- **What is expected**
Transcribe the listing exactly, so that nothing but the pictures is missing.
(Stored data Opens)
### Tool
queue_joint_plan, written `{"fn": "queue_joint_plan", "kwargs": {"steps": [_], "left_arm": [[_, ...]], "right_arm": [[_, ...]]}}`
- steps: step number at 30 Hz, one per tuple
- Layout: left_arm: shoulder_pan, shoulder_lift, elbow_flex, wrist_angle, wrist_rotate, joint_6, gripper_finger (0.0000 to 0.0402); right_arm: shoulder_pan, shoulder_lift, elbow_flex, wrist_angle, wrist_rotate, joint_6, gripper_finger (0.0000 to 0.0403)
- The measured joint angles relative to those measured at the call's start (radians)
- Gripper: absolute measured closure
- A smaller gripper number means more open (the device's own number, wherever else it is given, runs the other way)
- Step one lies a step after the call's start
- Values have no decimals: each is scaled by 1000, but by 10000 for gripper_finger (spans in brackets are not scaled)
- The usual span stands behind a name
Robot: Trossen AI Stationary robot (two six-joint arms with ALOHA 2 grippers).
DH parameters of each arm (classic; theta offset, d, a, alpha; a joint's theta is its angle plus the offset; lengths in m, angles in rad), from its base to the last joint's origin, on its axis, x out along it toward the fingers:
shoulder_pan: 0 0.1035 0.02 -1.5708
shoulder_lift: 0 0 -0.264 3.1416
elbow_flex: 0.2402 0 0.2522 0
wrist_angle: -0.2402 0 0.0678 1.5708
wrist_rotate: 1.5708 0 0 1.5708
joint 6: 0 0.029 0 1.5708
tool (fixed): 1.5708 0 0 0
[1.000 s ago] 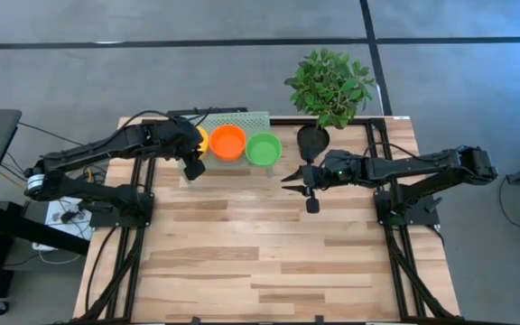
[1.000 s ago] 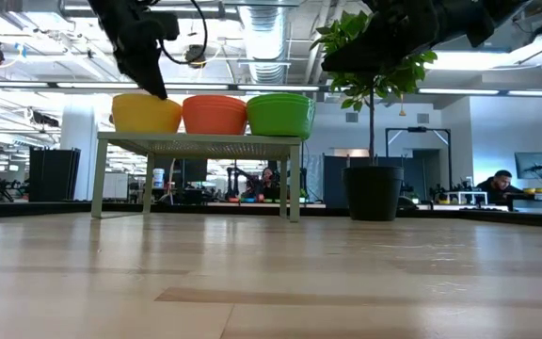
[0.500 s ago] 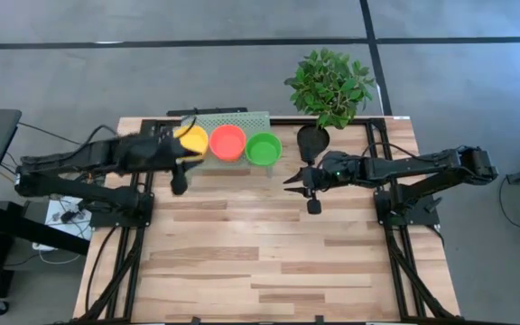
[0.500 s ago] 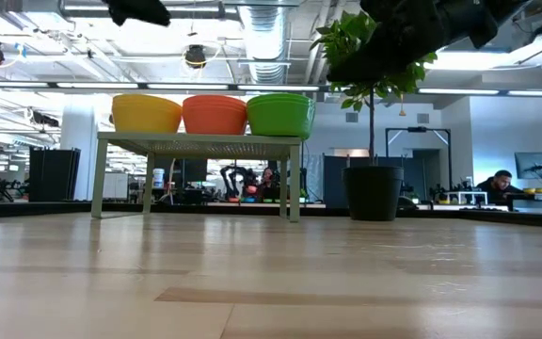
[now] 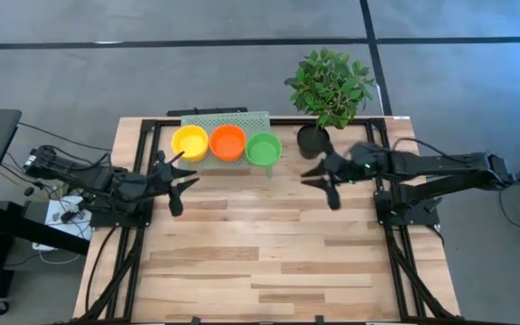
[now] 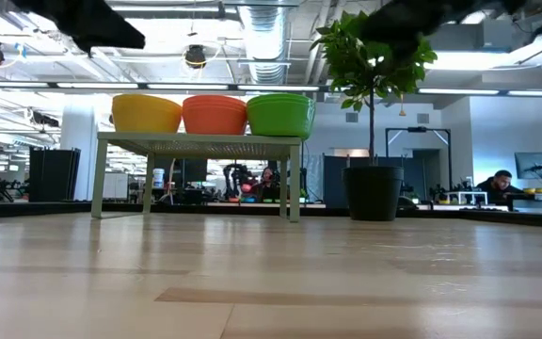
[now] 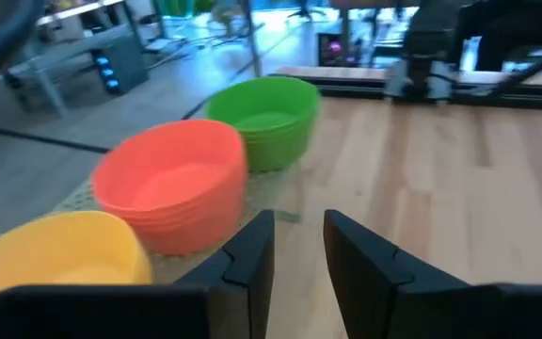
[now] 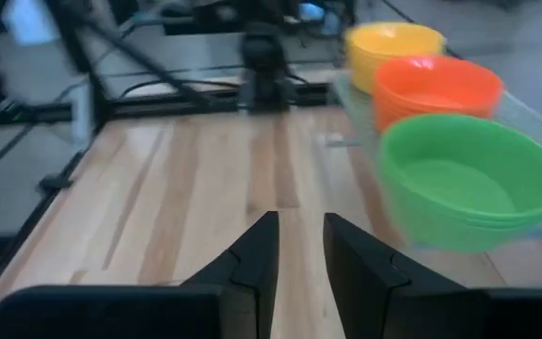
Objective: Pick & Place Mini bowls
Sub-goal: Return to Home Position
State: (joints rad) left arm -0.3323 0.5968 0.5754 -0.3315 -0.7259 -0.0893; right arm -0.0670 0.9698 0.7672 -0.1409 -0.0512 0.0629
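Observation:
Three stacks of mini bowls stand in a row on the pale green perforated rack (image 5: 242, 120) at the table's far edge: yellow (image 5: 190, 142), orange-red (image 5: 228, 142) and green (image 5: 264, 148). They also show in the low view, yellow (image 6: 146, 113), orange-red (image 6: 214, 114) and green (image 6: 280, 115). My left gripper (image 5: 190, 170) is open and empty, just near-left of the yellow stack. Its wrist view (image 7: 297, 235) looks at the stacks. My right gripper (image 5: 306, 176) is open and empty, right of the green stack (image 8: 473, 179).
A black pot with a leafy green plant (image 5: 329, 86) stands at the far right corner, close to my right gripper. The rack stands on legs (image 6: 97, 179) above the wooden tabletop (image 5: 260, 253), which stretches bare toward the near edge.
My left gripper has drawn back from the yellow stack toward the table's left and near edges and has risen. My right gripper has gone a little toward the table's right edge and up. The bowls have stayed on the rack.

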Motion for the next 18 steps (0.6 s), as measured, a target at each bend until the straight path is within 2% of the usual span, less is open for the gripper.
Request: {"fn": "queue_joint_plan", "kwargs": {"steps": [3, 7, 12, 15, 18], "left_arm": [[-40, -53, -34, -1, 0, -1, 305], [-75, -176, -78, 5, -3, -2, 305], [-95, -349, -212, 75, 0, -21, 305], [-92, -425, -329, 214, 79, 34, 305], [-91, -468, -419, 384, 272, 108, 305]], "right_arm": [[32, -89, -81, 34, 0, -63, 321], [33, -240, -203, 77, 2, -69, 321], [3, -454, -372, 147, 1, -38, 321], [-3, -569, -455, 183, -1, -37, 321], [-2, -660, -491, 173, -6, -22, 321]]}}
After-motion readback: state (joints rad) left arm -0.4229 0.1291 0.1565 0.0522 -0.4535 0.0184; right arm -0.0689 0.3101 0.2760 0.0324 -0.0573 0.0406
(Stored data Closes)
- **Task solution**
### Tool
queue_joint_plan, written `{"fn": "queue_joint_plan", "kwargs": {"steps": [_], "left_arm": [[_, ...]], "right_arm": [[_, ...]]}}`
- steps: step number at 30 Hz, one per tuple
- Layout: left_arm: shoulder_pan, shoulder_lift, elbow_flex, wrist_angle, wrist_rotate, joint_6, gripper_finger (0.0000 to 0.0402); right_arm: shoulder_pan, shoulder_lift, elbow_flex, wrist_angle, wrist_rotate, joint_6, gripper_finger (0.0000 to 0.0403)
- The measured joint angles relative to those measured at the call's start (radians)
- Gripper: absolute measured closure
- A smaller gripper number means more open (the device's own number, wherever else it is given, runs the other way)
- Step one lies a step after the call's start
- Values have no decimals: each is scaled by 1000, but by 10000 for gripper_finger (spans in brackets are not scaled)
- The usual span stands behind a name
Robot: Trossen AI Stationary robot (two six-joint arms with ALOHA 2 grippers).
DH parameters of each arm (classic; theta offset, d, a, alpha; a joint's theta is its angle plus the offset; lengths in m, angles in rad), from its base to the last joint's origin, on its axis, x out along it toward the fingers:
shoulder_pan: 0 0.1035 0.02 -1.5708
shoulder_lift: 0 0 -0.264 3.1416
elbow_flex: 0.2402 0 0.2522 0
wrist_angle: -0.2402 0 0.0678 1.5708
wrist_rotate: 1.5708 0 0 1.5708
joint 6: 0 0.029 0 1.5708
tool (fixed): 1.5708 0 0 0
[1.000 s ago] 
[1.000 s ago] 
[0.500 s ago] 
[0.500 s ago] 
[now] 
[now] 
[now] 
[now] 
Objective: Pick & Place Mini bowls
Sub-goal: Return to Home Position
State: (joints rad) left arm -0.3323 0.5968 0.5754 -0.3315 -0.7259 -0.0893; right arm -0.0670 0.9698 0.7672 -0.1409 -0.0512 0.0629
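Observation:
Three stacks of mini bowls stand in a row on the pale green perforated rack (image 5: 242, 120) at the table's far edge: yellow (image 5: 190, 142), orange-red (image 5: 228, 142) and green (image 5: 264, 148). They also show in the low view, yellow (image 6: 146, 113), orange-red (image 6: 214, 114) and green (image 6: 280, 115). My left gripper (image 5: 190, 170) is open and empty, just near-left of the yellow stack. Its wrist view (image 7: 297, 235) looks at the stacks. My right gripper (image 5: 306, 176) is open and empty, right of the green stack (image 8: 473, 179).
A black pot with a leafy green plant (image 5: 329, 86) stands at the far right corner, close to my right gripper. The rack stands on legs (image 6: 97, 179) above the wooden tabletop (image 5: 260, 253), which stretches bare toward the near edge.
My left gripper has drawn back from the yellow stack toward the table's left and near edges and has risen. My right gripper has gone a little toward the table's right edge and up. The bowls have stayed on the rack.
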
Motion for the next 18 steps (0.6 s), as measured, a target at each bend until the straight path is within 2% of the usual span, less is open for the gripper.
Request: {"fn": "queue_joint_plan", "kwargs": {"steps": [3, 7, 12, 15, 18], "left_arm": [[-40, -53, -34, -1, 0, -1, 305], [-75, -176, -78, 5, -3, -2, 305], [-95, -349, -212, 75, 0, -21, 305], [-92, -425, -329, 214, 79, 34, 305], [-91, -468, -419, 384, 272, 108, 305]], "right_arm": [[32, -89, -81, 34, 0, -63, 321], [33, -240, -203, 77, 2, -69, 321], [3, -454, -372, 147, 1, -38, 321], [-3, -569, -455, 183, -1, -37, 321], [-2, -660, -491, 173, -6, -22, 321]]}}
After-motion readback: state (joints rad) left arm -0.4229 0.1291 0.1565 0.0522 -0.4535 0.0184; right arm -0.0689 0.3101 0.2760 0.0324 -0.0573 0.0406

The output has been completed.